§ **Data entries**:
::::::

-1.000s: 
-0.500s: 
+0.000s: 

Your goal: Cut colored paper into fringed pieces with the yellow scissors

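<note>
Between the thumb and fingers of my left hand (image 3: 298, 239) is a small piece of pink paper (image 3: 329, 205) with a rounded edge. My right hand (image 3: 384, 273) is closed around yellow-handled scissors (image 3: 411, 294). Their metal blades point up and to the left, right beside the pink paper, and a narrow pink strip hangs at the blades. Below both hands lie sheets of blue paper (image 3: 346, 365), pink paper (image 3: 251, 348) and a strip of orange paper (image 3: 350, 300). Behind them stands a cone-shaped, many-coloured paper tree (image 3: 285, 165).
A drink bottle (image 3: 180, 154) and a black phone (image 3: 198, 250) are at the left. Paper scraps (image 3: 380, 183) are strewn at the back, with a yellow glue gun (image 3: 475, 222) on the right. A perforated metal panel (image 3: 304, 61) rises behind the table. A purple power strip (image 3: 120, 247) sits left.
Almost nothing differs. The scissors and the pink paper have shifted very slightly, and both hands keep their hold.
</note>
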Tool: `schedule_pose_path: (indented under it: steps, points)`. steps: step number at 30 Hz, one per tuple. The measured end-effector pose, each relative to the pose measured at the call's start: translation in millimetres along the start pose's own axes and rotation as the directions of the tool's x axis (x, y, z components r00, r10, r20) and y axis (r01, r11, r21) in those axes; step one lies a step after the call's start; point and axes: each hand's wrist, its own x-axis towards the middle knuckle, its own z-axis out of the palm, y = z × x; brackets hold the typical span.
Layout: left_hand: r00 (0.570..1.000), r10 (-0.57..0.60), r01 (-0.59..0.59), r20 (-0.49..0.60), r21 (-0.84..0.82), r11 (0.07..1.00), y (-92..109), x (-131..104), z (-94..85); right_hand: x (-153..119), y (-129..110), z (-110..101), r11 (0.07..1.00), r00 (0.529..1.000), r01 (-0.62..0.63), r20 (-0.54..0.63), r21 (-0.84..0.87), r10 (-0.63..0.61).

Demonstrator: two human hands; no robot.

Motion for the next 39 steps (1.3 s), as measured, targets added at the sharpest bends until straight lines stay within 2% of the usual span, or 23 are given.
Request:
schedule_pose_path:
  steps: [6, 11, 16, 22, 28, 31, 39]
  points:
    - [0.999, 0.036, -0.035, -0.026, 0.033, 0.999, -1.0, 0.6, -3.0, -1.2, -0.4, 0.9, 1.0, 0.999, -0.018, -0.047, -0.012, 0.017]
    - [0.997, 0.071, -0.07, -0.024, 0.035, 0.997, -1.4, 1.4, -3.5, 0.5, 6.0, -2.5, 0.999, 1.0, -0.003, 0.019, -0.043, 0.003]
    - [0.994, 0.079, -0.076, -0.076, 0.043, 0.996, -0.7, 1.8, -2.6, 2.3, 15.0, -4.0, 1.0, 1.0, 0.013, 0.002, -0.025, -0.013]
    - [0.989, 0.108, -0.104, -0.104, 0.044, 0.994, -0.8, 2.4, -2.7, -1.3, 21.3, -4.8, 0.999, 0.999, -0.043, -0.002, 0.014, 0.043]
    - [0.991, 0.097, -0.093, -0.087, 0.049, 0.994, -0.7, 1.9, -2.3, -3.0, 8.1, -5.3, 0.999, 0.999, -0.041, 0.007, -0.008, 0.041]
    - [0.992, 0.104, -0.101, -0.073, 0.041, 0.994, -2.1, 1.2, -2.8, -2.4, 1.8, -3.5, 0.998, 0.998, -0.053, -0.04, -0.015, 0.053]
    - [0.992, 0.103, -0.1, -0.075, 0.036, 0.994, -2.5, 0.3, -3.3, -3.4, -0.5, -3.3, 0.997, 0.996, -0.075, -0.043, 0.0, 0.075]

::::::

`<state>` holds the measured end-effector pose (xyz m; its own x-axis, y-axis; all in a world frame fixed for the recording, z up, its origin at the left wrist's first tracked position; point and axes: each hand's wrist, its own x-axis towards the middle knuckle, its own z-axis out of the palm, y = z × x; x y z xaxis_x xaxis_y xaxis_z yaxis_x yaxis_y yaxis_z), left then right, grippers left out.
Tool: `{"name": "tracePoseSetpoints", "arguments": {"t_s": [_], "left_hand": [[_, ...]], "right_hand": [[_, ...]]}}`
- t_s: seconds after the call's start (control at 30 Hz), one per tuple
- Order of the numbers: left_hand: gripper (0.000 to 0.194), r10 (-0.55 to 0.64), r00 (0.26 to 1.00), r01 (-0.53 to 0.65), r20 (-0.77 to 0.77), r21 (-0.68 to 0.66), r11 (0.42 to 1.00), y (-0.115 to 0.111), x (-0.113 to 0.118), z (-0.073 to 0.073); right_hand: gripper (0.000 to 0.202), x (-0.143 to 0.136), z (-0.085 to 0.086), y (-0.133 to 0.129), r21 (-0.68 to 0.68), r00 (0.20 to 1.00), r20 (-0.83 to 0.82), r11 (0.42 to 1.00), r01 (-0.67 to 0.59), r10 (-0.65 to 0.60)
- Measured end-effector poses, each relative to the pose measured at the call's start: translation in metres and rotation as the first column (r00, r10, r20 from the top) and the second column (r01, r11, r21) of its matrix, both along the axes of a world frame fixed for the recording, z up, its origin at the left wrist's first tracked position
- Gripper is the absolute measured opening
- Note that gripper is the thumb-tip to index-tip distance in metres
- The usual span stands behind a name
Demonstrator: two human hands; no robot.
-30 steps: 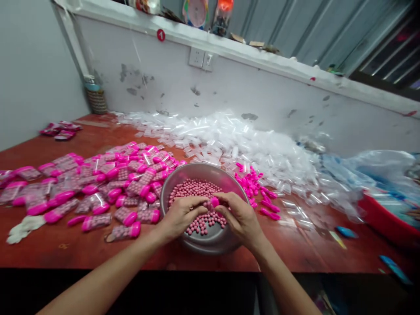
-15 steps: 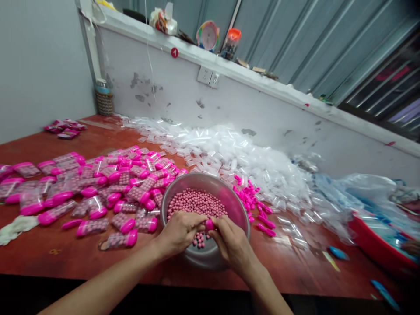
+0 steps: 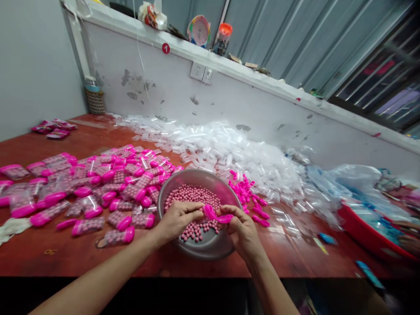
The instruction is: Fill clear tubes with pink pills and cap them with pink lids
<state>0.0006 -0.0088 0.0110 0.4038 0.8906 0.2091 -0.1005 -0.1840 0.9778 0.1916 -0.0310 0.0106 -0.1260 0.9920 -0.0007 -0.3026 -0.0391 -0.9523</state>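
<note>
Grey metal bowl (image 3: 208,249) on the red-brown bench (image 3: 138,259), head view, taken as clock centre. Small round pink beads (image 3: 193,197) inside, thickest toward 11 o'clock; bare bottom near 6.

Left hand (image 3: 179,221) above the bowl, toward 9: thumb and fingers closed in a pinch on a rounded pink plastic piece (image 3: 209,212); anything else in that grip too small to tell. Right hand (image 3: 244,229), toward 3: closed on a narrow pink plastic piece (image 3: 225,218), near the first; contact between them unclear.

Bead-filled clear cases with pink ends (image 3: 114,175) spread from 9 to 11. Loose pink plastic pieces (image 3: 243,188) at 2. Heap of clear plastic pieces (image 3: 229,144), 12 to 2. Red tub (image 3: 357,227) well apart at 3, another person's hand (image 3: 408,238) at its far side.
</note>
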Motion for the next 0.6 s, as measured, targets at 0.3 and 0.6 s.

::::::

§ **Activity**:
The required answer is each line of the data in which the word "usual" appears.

§ **Answer section**:
Motion for the next 39 steps (1.3 s), as measured, targets added at the sharpest bends until straight lines stay within 2% of the usual span, or 23 are given.
- The usual span stands behind a name

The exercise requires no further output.